Reputation: 51
I have two dataframes. The first dataframe has an array as its value for column2
and I want to join it with the second dataframe so the numerical values are mapped to their string values. The order of the elements should stay the same since they correspond to the array elements in column3
by index.
df_one
:
column1| column2| column3
----------------------------------
"thing1"|[1,2,3..]|[0.1,0.2,0.3..]
"thing2"|[1,2,3..]|[0.1,0.2,0.3..]
"thing3"|[1,2,3..]|[0.1,0.2,0.3..]
...
df_two
:
columnA|columnB
---------------
1|"item1"
2|"item2"
3|"item3"
...
Is there a way to join these dataframes and select the columns like so:
column1 | newColumn| column3
----------------------------------------------------
"thing1"|["item1","item2","item3"..]|[0.1,0.2,0.3..]
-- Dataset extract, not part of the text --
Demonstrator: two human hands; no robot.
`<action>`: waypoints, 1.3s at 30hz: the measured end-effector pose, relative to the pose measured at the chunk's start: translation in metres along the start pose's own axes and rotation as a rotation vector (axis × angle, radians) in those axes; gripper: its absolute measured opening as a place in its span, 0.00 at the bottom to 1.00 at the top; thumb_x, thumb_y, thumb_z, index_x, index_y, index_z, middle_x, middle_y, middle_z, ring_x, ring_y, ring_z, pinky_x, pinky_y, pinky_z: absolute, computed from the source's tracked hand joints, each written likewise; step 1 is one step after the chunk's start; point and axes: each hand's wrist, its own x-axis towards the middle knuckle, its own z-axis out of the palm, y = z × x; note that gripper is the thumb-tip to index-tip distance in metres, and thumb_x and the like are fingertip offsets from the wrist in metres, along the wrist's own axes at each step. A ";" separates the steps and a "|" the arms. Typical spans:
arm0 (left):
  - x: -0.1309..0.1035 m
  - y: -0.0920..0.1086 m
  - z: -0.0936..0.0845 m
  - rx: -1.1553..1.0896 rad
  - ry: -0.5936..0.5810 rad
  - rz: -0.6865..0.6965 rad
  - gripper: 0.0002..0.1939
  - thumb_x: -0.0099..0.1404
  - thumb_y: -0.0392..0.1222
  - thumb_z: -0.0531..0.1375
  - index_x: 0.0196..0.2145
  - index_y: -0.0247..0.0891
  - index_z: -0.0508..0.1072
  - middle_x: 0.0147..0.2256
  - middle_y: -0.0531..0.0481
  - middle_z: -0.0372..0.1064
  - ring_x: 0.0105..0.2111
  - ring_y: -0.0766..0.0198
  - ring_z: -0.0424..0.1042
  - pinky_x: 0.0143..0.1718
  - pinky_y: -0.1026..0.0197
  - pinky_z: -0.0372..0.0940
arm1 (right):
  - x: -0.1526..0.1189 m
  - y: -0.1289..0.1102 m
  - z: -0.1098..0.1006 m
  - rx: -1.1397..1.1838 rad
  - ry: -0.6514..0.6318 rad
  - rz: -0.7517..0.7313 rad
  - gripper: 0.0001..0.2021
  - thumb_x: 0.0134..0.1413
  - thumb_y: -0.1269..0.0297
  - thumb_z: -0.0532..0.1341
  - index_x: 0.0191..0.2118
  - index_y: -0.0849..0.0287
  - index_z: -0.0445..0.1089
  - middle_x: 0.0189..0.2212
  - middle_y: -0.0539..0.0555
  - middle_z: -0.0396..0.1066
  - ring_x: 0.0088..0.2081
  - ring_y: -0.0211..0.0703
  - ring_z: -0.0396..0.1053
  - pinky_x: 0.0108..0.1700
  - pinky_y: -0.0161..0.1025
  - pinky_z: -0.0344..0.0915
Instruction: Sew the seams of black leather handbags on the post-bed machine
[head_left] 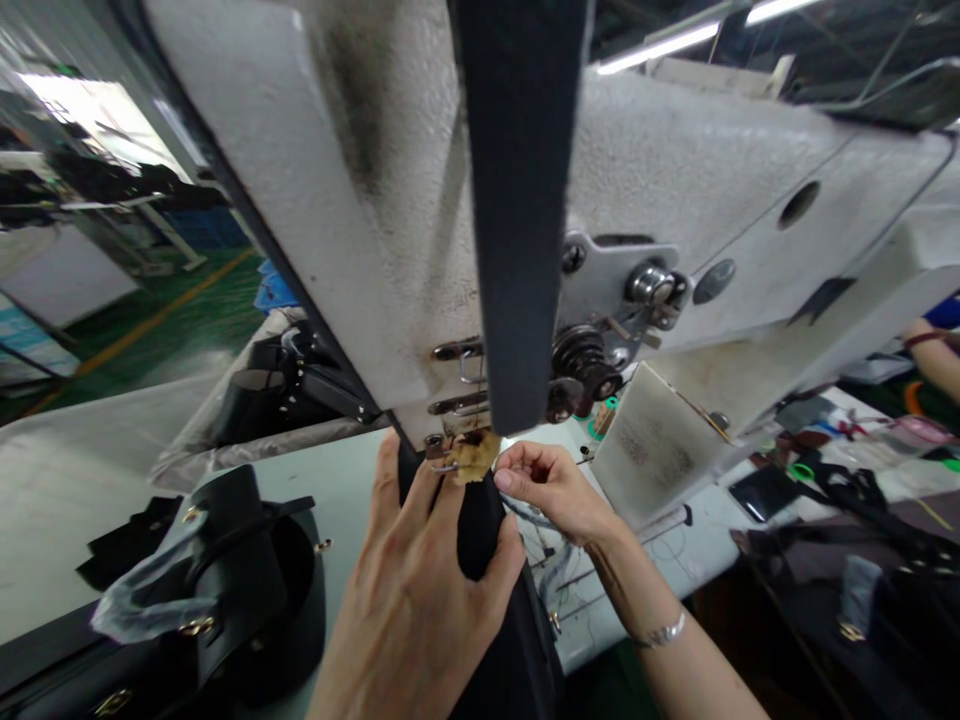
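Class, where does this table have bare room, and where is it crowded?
The table is bare between black bag and left hand, and nearly so between right forearm and black slab. Crowded: beneath the machine, around right hand and black piece.

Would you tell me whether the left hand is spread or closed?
Spread: the left hand lies palm down on the black piece, its fingers apart and thumb out to the side.

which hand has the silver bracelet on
The right hand, the one with curled fingers. The silver bracelet circles its forearm near the wrist; the left hand, spread on the black material, shows none.
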 end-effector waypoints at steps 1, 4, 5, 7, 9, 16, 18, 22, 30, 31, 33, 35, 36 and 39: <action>0.000 0.000 0.000 0.000 0.004 0.001 0.20 0.66 0.45 0.58 0.54 0.35 0.70 0.58 0.42 0.68 0.66 0.40 0.57 0.64 0.39 0.62 | -0.001 -0.001 -0.001 -0.026 -0.023 0.009 0.16 0.50 0.55 0.74 0.35 0.61 0.74 0.26 0.46 0.64 0.27 0.31 0.54 0.30 0.33 0.48; 0.001 0.001 -0.001 -0.014 0.013 0.022 0.19 0.66 0.45 0.58 0.53 0.36 0.70 0.54 0.43 0.70 0.65 0.42 0.58 0.66 0.39 0.60 | -0.002 -0.007 -0.003 -0.080 -0.080 0.012 0.18 0.53 0.51 0.72 0.35 0.61 0.71 0.26 0.45 0.61 0.27 0.32 0.52 0.29 0.34 0.46; 0.002 0.001 -0.002 -0.022 0.013 0.029 0.19 0.66 0.44 0.58 0.53 0.36 0.70 0.53 0.44 0.71 0.65 0.43 0.59 0.66 0.38 0.59 | -0.002 -0.008 -0.004 -0.095 -0.092 0.007 0.18 0.54 0.51 0.71 0.36 0.60 0.70 0.26 0.45 0.61 0.27 0.32 0.52 0.29 0.34 0.46; 0.003 0.001 -0.003 -0.037 0.004 0.024 0.20 0.66 0.44 0.59 0.54 0.37 0.69 0.52 0.44 0.71 0.66 0.42 0.57 0.67 0.38 0.58 | -0.004 -0.011 -0.003 -0.124 -0.102 -0.007 0.17 0.57 0.50 0.69 0.37 0.60 0.69 0.26 0.45 0.59 0.27 0.33 0.51 0.29 0.34 0.46; 0.003 0.001 -0.004 -0.045 -0.021 -0.004 0.22 0.65 0.44 0.60 0.55 0.39 0.68 0.54 0.45 0.70 0.68 0.40 0.54 0.66 0.37 0.59 | -0.005 -0.014 -0.002 -0.155 -0.102 -0.023 0.16 0.59 0.50 0.67 0.37 0.59 0.68 0.26 0.44 0.57 0.27 0.33 0.51 0.30 0.34 0.47; 0.009 0.001 -0.005 -0.004 -0.015 0.015 0.21 0.66 0.42 0.59 0.56 0.40 0.68 0.48 0.45 0.73 0.57 0.46 0.68 0.64 0.37 0.60 | -0.005 -0.017 0.002 -0.205 -0.066 -0.072 0.15 0.60 0.51 0.66 0.36 0.59 0.68 0.27 0.45 0.57 0.29 0.34 0.52 0.31 0.34 0.49; 0.012 0.000 -0.005 0.002 -0.019 0.017 0.20 0.66 0.43 0.59 0.55 0.39 0.69 0.47 0.44 0.73 0.55 0.46 0.69 0.63 0.37 0.61 | -0.005 -0.017 0.004 -0.184 -0.054 -0.069 0.15 0.61 0.52 0.66 0.36 0.59 0.68 0.27 0.45 0.58 0.29 0.33 0.53 0.31 0.34 0.50; 0.019 -0.002 -0.006 -0.018 -0.037 0.008 0.18 0.67 0.44 0.58 0.52 0.36 0.72 0.46 0.43 0.75 0.52 0.46 0.72 0.60 0.39 0.63 | -0.022 -0.008 0.012 -0.121 0.112 -0.031 0.15 0.59 0.51 0.67 0.37 0.59 0.70 0.25 0.45 0.60 0.25 0.31 0.55 0.28 0.32 0.51; 0.025 -0.005 -0.003 -0.023 -0.062 0.036 0.19 0.68 0.45 0.57 0.53 0.33 0.73 0.52 0.40 0.74 0.56 0.46 0.72 0.65 0.38 0.59 | -0.147 0.060 0.044 -0.119 0.449 0.451 0.39 0.60 0.31 0.53 0.13 0.61 0.68 0.09 0.52 0.61 0.12 0.32 0.55 0.18 0.34 0.48; 0.026 -0.005 -0.002 -0.019 -0.058 0.044 0.19 0.68 0.46 0.56 0.52 0.32 0.73 0.52 0.38 0.74 0.56 0.46 0.71 0.67 0.38 0.56 | -0.155 0.067 0.048 0.030 0.416 0.529 0.41 0.61 0.30 0.49 0.16 0.62 0.72 0.12 0.55 0.66 0.14 0.35 0.61 0.19 0.34 0.53; 0.027 -0.006 -0.002 -0.011 -0.045 0.053 0.20 0.69 0.47 0.56 0.52 0.30 0.73 0.53 0.36 0.73 0.58 0.46 0.70 0.70 0.38 0.52 | -0.158 0.075 0.058 0.392 0.360 0.560 0.36 0.62 0.32 0.52 0.32 0.63 0.80 0.26 0.58 0.78 0.28 0.43 0.75 0.28 0.36 0.66; 0.025 -0.006 -0.003 -0.003 -0.052 0.063 0.22 0.70 0.47 0.55 0.54 0.29 0.71 0.53 0.36 0.72 0.60 0.46 0.68 0.70 0.37 0.50 | -0.147 0.077 0.067 0.696 0.338 0.462 0.26 0.58 0.40 0.63 0.45 0.59 0.79 0.42 0.57 0.81 0.47 0.47 0.76 0.44 0.40 0.72; 0.022 -0.005 -0.005 0.001 -0.061 0.063 0.23 0.70 0.48 0.54 0.55 0.29 0.70 0.54 0.35 0.72 0.61 0.45 0.67 0.70 0.37 0.49 | -0.139 0.077 0.070 0.797 0.328 0.410 0.23 0.54 0.44 0.68 0.46 0.58 0.78 0.47 0.57 0.80 0.53 0.48 0.74 0.50 0.42 0.72; 0.000 0.006 -0.015 0.007 -0.110 0.020 0.30 0.71 0.53 0.53 0.61 0.26 0.65 0.62 0.31 0.63 0.68 0.40 0.56 0.70 0.36 0.50 | -0.119 0.083 0.076 0.921 0.370 0.334 0.23 0.42 0.49 0.75 0.42 0.56 0.79 0.50 0.55 0.79 0.63 0.50 0.66 0.61 0.47 0.67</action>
"thing2"|["item1","item2","item3"..]|[0.1,0.2,0.3..]
"thing3"|["item1","item2","item3"..]|[0.1,0.2,0.3..]
...
Upvotes: 4
Views: 962
Reputation: 10406
As mentioned in the comments, explode
on column2
and then join
on columnA
is the good way to go. Yet, when you group back the data, I am not sure that the order would always be preserved.
To be sure, and avoid costly UDF in python, you could use posexplode
to keep track of the position of each element, and then an ordered window function to build the list back:
df_one = spark.createDataFrame([("thing1", [1, 2, 3], "X"), ("thing2", [1, 2, 3], "Y"), ("thing3", [1, 2, 3], "Z")],
["column1", "column2", "column3"])
df_two = spark.createDataFrame([(1, "item1"), (2, "item2"), (3, "item3")],
["columnA", "columnB"])
w = Window.partitionBy("column1").orderBy("pos")
df_one\
.select("*", f.posexplode("column2").alias("pos", "columnA"))\
.join(df_two, ['columnA'])\
.withColumn("newColumn", f.collect_list("columnB").over(w))\
.where(f.col("pos")+1 == f.size(f.col("column2")))\
.select("column1", "newColumn", "column3")\
.show(truncate=False)
+-------+---------------------+-------+
|column1|newColumn |column3|
+-------+---------------------+-------+
|thing1 |[item1, item2, item3]|X |
|thing2 |[item1, item2, item3]|Y |
|thing3 |[item1, item2, item3]|Z |
+-------+---------------------+-------+
Upvotes: 2